THREE MONTHS ENDED SEPTEMBER 30, 2000 VERSUS THREE MONTHS ENDED SEPTEMBER 30,
1999

         Net sales for the three months ended September 30, 2000 declined 7.8%
to $53.6 million compared with $58.2 million for the three months ended
September 30, 1999. Sales in the Aftermarket Heating and Cooling Systems segment
declined $3.2 million, or 6.7%, from the comparable 1999 quarter. This reflects
lower unit volume in complete radiators and heaters to major retail customers,
lower radiator core sales to the direct market and flat sales of air
conditioning parts. Demand for the Company's Aftermarket Heating and Cooling
Systems products during the quarter continued to be affected negatively by
inventory adjustments on the part of the large retailers, coupled with mild
weather conditions in most parts of the country. Sales of OEM Heat Transfer
Systems products declined $1.3 million, or 13.5%, from the prior-year third
quarter primarily due to the recent decline in demand in the overall heavy-duty
truck market.

         In the third quarter of 2000, consolidated gross margins were $12.1
million compared with $15.5 million in the year ago third quarter. As a
percentage of sales, gross margins were 22.5% in the 2000 third quarter compared
with 26.7% in the third quarter of 1999. In the Aftermarket Heating and Cooling
Systems segment, gross margins continued to be affected negatively by lower
manufacturing cost absorption resulting from the Company's decision to reduce
production levels in order to lower inventory and debt levels more aggressively
by the end of the year. Pricing actions taken earlier in the year to respond to
competitive pressures for Aftermarket products also continued to impact gross
margins negatively during the third quarter. Gross margins in the OEM Heat
Transfer Systems segment were negative primarily due to the lack of absorption
of manufacturing costs as a result of the sudden decline in sales and production
volume.

         Selling, general and administrative expenses increased $0.6 million, or
5.3%, due to a $0.3 million charge for doubtful collection reserves, higher
professional fees and the comparative impact of a reduction of employee medical
insurance accruals in the third quarter of 1999. These increases were partially
offset by the comparative affect of a $0.3 million charge recorded in the third
quarter of 1999 for legal fees and settlement costs associated with the
settlement of an employment-related lawsuit.
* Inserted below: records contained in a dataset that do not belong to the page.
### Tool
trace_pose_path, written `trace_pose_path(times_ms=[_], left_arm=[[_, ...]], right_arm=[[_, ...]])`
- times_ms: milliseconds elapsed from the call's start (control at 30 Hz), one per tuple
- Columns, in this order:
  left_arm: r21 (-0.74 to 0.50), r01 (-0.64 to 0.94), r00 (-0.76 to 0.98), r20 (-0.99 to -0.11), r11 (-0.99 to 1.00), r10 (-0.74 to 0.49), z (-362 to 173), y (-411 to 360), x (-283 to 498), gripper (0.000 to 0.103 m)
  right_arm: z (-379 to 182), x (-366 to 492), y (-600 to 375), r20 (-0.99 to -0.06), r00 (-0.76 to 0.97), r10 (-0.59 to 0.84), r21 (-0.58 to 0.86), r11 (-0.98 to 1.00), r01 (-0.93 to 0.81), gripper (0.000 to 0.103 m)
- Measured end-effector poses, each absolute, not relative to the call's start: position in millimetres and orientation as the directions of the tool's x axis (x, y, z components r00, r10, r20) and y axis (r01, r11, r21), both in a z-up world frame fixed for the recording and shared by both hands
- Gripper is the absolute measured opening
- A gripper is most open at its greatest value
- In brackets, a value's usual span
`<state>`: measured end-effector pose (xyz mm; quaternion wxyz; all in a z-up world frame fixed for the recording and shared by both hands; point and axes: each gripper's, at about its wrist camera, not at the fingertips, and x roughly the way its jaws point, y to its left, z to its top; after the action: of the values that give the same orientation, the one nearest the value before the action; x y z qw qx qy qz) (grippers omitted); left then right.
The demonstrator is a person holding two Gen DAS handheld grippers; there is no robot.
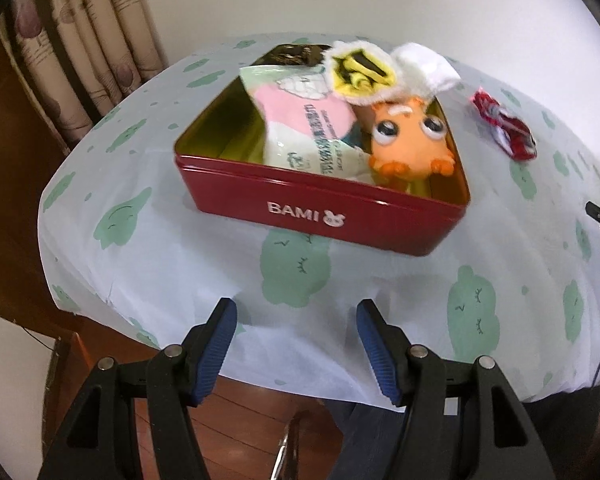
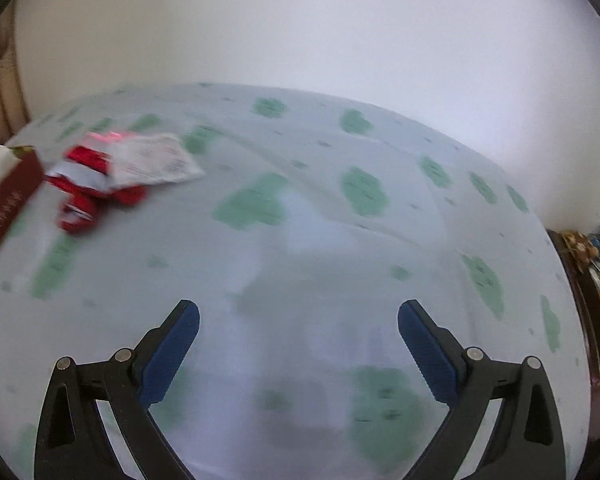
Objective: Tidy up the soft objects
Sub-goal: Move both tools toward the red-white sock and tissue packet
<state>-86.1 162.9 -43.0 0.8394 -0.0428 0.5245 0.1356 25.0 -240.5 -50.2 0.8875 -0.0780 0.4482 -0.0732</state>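
Left wrist view: the left gripper (image 1: 296, 312) hangs released and empty at the table's near edge, ahead of it the glossy red tin (image 1: 320, 208) holding a rubbery orange toy (image 1: 408, 144), a crinkly pink-and-white packet (image 1: 300, 128) and a fluffy white plush (image 1: 380, 68). The right gripper (image 2: 299, 316) hovers spread wide over the green-printed cloth (image 2: 340, 260), a red-and-white soft toy (image 2: 88, 184) lying ahead to its left, just beside the tin.

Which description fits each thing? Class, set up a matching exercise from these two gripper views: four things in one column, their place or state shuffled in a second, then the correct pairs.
Things
1. orange toy
2. red and white item
3. red tin
4. left gripper

Descriptions
A. lies on the tablecloth, outside the tin
B. open, holding nothing
C. lidless, marked BAMI
D. lies inside the tin

Pairs: 1-D, 2-A, 3-C, 4-B
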Motion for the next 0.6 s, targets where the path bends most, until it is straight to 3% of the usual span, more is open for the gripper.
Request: trace_pose_path(times_ms=[133,300,600], left_arm=[[0.107,-0.219,0.431,-0.881,0.97,0.194,-43.3,146.9,-86.1,0.064],[0.101,-0.092,0.457,-0.879,0.991,0.132,-42.6,113.5,-86.2,0.064],[-0.118,0.087,0.381,-0.914,0.989,-0.143,-39.0,55.1,-44.8,0.064]], right_arm=[[-53.2,32.0,-262.7,-0.799,0.565,-0.205,-0.177,0.979,0.106,0.103],[-63.4,38.3,-282.4,-0.85,0.519,-0.092,-0.04,0.993,0.11,0.103],[-63.8,35.6,-278.4,-0.846,0.529,-0.069,-0.023,0.995,0.094,0.103]])
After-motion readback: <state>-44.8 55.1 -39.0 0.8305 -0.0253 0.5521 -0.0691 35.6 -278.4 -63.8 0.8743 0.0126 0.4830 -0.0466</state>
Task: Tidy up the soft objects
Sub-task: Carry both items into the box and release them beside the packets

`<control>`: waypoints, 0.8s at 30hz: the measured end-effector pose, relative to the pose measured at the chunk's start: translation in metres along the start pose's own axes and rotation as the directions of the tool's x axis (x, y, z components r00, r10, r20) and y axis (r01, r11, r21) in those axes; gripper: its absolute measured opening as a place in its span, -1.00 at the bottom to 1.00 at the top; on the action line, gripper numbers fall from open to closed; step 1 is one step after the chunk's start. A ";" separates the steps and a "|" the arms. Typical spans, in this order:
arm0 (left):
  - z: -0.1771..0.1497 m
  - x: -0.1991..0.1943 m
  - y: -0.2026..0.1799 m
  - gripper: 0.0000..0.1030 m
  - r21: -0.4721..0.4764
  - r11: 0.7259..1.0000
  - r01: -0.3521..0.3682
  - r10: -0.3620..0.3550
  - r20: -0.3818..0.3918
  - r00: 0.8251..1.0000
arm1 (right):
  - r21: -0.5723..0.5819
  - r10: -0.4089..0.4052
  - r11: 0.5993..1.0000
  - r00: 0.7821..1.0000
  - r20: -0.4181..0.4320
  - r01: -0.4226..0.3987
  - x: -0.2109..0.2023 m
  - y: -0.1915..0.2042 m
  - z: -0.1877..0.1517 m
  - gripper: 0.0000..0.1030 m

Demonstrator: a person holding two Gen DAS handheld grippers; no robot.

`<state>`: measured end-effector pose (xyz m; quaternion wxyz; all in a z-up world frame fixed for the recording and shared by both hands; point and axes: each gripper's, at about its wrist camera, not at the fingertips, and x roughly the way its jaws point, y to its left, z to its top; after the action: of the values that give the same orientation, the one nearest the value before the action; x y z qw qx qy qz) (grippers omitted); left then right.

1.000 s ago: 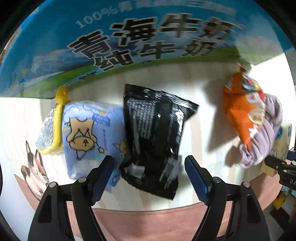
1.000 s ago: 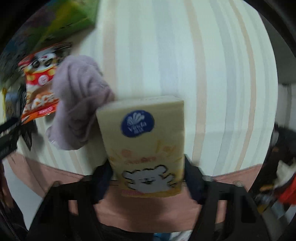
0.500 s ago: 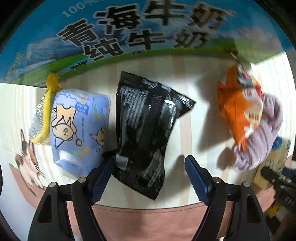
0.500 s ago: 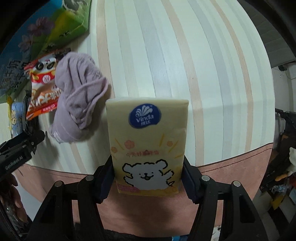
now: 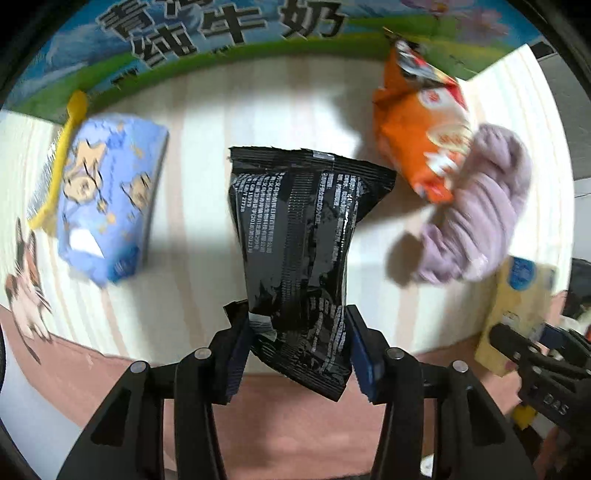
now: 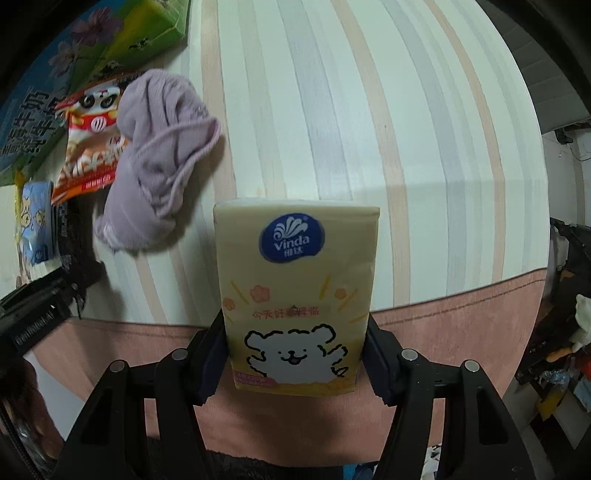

During the third quarter of 2000,
the Company recorded a severance charge of $0.4 million related to the
previously announced departure of the Company's President and CEO.

         Net interest expense declined $0.1 million, or 9.2%, for the three
months ended September 30, 2000 compared with the three months ended September
30, 1999. As a result of applying the proceeds from the May 5, 2000 sale of the
Specialty Metal Fabrication segment to reduce debt, average debt outstanding
during the third quarter of 2000 declined compared with average debt outstanding
during the third quarter of 1999. The impact of lower average outstanding debt
was partially offset by higher effective interest rates during the third quarter
of 2000 compared with the third quarter of 1999.

         The Company's effective tax rate of 26.3% for the third quarter of 2000
is comprised of the U. S. Federal Income tax rate, plus the estimated aggregate
effective rate for state and local income taxes. The third quarter 2000 rate
reflects an adjustment to the year-to-date tax rate to reduce the tax benefit
arising from the loss from continuing operations for the impact of
non-deductible expenses for tax purposes. The rate decreased from the third
quarter 1999 rate of 43.3%, reflecting the reduction of the tax benefit from the
loss from continuing operations resulting from non-tax deductible expenses
expected in 2000.

                                       14
   15
         The loss from continuing operations in the third quarter of 2000 was
$1.2 million, or $0.17 per basic and diluted common share, excluding the effect
of the severance and doubtful collection charges. This compares with earnings
from continuing operations in the third quarter of 1999 of $1.4 million, or
$0.21 per basic common share and $0.20 per diluted common share, excluding the
effect of legal settlement costs. Including the effect of the severance and
doubtful collection charges, the loss from continuing operations for the third
quarter of 2000 was $1.6 million, or $0.25 per basic and diluted common share.
Including the effect of legal settlement costs, income from continuing
operations for the third quarter of 1999 was $1.2 million, or $0.18 per basic
common share and $0.18 per diluted common share.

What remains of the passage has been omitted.